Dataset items
****

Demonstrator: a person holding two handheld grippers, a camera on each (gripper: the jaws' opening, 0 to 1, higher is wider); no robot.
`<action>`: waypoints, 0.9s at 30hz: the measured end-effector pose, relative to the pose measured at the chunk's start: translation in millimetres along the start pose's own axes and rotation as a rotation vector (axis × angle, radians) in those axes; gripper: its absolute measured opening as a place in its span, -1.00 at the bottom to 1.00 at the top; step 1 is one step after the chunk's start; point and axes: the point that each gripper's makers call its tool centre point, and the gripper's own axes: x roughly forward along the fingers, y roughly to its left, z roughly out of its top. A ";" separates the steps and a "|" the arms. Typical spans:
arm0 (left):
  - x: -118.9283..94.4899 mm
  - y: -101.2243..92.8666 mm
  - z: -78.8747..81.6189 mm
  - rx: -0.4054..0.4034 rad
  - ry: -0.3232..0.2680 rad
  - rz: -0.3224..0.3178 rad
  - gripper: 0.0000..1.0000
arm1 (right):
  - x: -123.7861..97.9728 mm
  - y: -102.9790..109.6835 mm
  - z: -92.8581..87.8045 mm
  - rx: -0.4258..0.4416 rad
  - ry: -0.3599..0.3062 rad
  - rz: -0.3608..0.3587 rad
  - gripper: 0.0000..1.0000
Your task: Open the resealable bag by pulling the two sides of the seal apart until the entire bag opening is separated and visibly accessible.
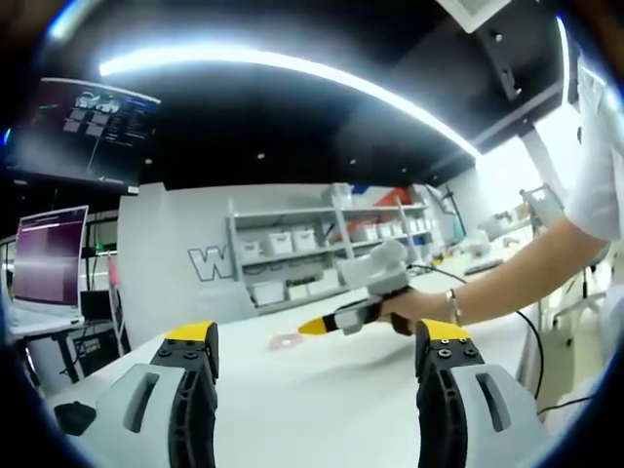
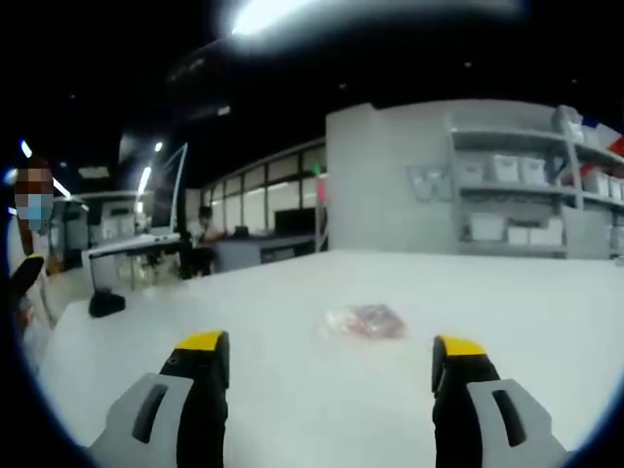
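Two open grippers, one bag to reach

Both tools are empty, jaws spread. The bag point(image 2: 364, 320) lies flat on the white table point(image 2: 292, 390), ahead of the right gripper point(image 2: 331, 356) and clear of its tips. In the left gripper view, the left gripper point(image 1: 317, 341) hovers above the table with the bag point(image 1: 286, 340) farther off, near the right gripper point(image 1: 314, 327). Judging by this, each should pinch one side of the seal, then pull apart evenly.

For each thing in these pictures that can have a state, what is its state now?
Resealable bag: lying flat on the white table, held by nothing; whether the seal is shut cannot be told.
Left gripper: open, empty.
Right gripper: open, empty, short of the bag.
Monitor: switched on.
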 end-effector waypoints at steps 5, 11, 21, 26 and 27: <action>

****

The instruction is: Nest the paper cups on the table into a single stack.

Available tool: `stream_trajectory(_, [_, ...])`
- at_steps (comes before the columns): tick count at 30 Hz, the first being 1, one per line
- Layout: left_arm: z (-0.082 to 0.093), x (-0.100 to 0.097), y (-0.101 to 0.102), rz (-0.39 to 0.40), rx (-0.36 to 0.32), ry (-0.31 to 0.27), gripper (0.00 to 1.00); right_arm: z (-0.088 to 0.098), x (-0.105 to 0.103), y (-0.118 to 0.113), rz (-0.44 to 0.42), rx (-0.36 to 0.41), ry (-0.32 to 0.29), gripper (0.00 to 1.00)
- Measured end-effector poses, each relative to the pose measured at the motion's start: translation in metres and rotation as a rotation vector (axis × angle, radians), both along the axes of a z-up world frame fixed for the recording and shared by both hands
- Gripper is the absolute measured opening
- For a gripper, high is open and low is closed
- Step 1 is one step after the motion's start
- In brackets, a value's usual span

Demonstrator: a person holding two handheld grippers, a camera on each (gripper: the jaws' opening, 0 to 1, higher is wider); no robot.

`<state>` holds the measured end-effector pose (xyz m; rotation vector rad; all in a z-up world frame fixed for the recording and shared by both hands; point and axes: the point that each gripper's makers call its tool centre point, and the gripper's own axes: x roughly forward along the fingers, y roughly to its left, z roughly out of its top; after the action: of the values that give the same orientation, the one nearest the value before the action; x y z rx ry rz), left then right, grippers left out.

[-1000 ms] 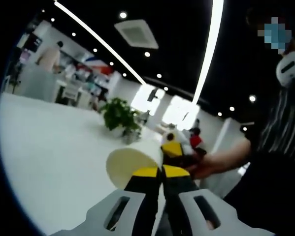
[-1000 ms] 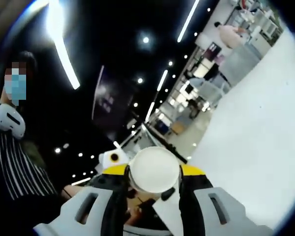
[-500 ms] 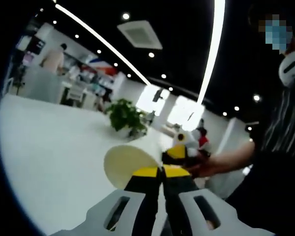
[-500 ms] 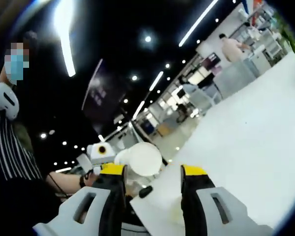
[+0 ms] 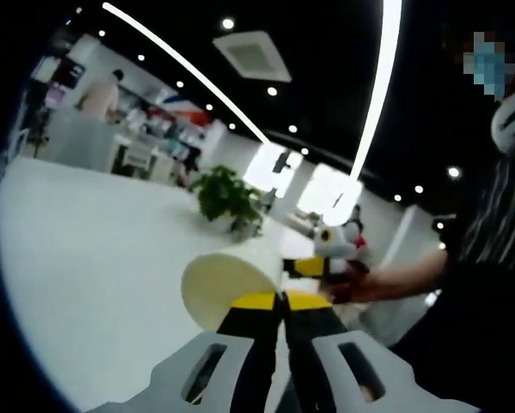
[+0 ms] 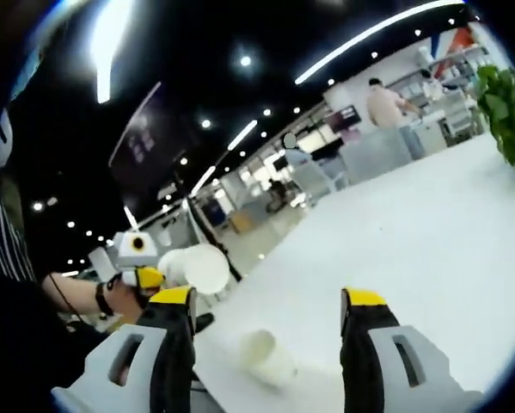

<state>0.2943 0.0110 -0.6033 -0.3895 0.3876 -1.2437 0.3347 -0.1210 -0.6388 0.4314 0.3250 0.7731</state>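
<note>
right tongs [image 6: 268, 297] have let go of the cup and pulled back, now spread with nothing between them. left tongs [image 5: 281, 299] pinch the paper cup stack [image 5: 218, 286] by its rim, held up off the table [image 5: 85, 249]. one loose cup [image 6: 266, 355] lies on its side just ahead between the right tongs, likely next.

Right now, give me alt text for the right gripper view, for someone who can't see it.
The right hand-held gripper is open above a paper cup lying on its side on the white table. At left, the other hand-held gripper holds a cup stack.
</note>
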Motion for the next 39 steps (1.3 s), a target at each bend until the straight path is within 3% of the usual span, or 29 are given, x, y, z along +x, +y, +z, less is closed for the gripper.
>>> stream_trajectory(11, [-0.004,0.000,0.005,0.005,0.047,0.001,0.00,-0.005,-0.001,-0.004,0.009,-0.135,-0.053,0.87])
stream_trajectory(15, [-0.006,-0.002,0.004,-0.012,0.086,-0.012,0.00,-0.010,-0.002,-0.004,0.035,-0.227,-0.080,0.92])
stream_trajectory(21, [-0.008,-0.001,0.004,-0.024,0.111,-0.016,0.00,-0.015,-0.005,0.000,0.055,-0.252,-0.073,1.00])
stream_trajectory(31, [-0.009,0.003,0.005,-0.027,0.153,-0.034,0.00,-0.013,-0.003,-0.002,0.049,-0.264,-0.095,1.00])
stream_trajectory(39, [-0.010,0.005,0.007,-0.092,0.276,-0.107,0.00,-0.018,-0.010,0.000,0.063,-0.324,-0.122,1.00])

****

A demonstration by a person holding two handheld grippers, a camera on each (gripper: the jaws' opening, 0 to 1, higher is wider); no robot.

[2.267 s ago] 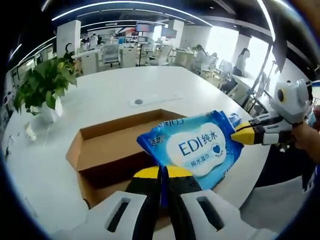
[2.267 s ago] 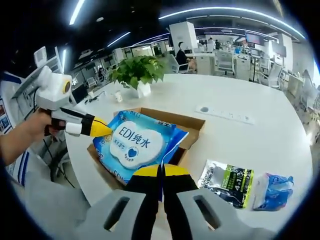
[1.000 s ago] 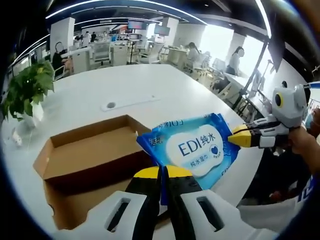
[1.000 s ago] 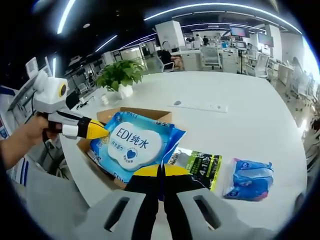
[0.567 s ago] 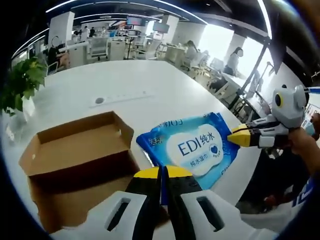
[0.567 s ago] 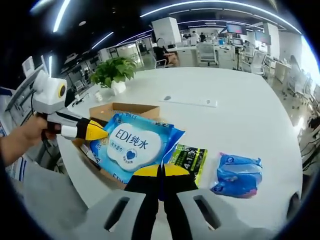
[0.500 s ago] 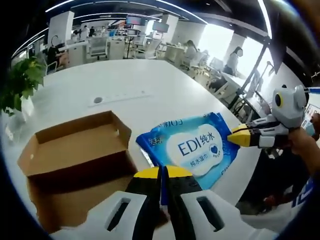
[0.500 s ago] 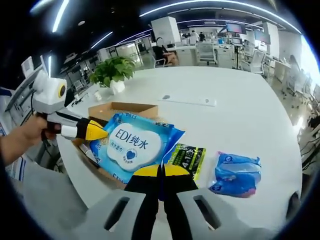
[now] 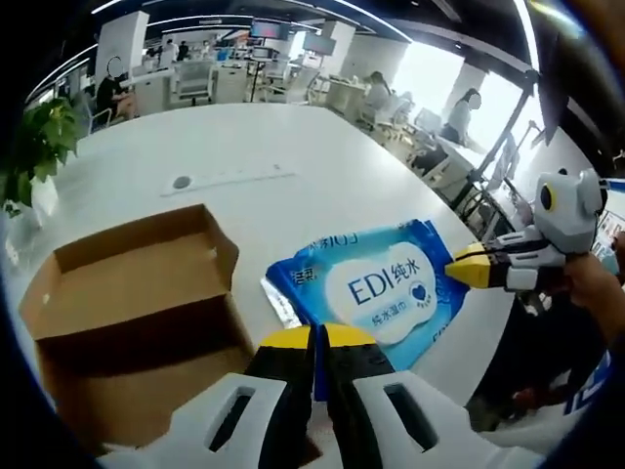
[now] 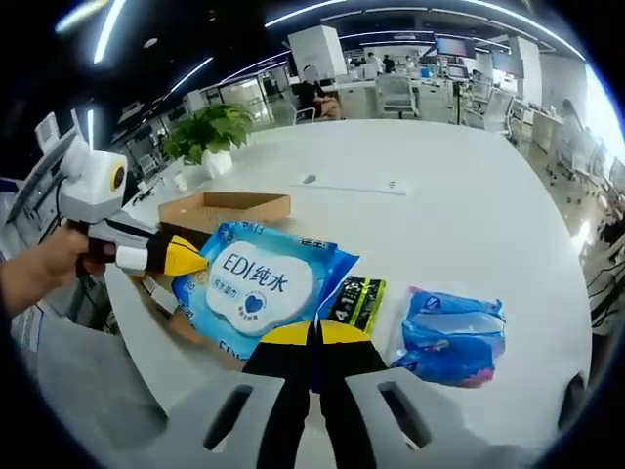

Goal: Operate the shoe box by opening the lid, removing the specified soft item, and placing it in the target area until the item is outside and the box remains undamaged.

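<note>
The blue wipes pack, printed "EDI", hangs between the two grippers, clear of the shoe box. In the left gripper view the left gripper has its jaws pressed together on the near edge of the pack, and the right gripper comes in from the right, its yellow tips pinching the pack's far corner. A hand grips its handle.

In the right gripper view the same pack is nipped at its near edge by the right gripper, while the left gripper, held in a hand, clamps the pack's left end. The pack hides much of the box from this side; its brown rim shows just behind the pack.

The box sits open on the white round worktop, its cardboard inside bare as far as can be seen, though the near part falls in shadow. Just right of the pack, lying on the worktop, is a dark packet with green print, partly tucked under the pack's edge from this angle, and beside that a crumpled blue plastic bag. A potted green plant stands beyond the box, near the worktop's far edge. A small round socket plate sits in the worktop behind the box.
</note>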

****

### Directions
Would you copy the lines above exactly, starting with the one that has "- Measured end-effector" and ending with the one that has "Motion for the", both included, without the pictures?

### Exercise response
- Measured end-effector poses, each relative to the pose measured at the motion's start: translation in metres and rotation as a rotation vector (axis × angle, radians), both along the axes of a z-up world frame fixed for the recording and shared by both hands
- Gripper is the absolute measured opening
- For a gripper, high is open and low is closed
- Step 1 is one step after the motion's start
- In brackets, a value's usual span

Demonstrator: a person holding two handheld grippers, a camera on each (gripper: the jaws' opening, 0 to 1, higher is wider); no robot.

`<state>` holds the measured end-effector pose (xyz m; rotation vector rad; all in a z-up world frame fixed for the recording and shared by both hands; point and axes: the point that each gripper's makers call its tool centre point, and the gripper's own axes: x roughly forward along the fingers, y roughly to its left, z roughly out of its top; after the action: of the values that give the same orientation, the one nearest the value before the action; x y z rx ry rz), left then right, grippers left out.

[-1000 ms] 
[-1000 ms] 
[-500 ms] 
[-500 ms] 
[+0 ms] 
[+0 ms] 

<state>0.2943 0.0110 -0.6033 -0.3895 0.3876 -1.2437 0.3347 -0.1210 -0.6388 0.4314 0.3250 0.7731</state>
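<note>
right tongs [image 6: 268, 297] have let go of the cup and pulled back, now spread with nothing between them. left tongs [image 5: 281, 299] pinch the paper cup stack [image 5: 218, 286] by its rim, held up off the table [image 5: 85, 249]. one loose cup [image 6: 266, 355] lies on its side just ahead between the right tongs, likely next.

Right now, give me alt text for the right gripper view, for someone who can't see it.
The right hand-held gripper is open above a paper cup lying on its side on the white table. At left, the other hand-held gripper holds a cup stack.
</note>
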Motion for the next 39 steps (1.3 s), a target at each bend until the straight path is within 3% of the usual span, or 29 are given, x, y, z along +x, +y, +z, less is closed for the gripper.

With that, the output is done.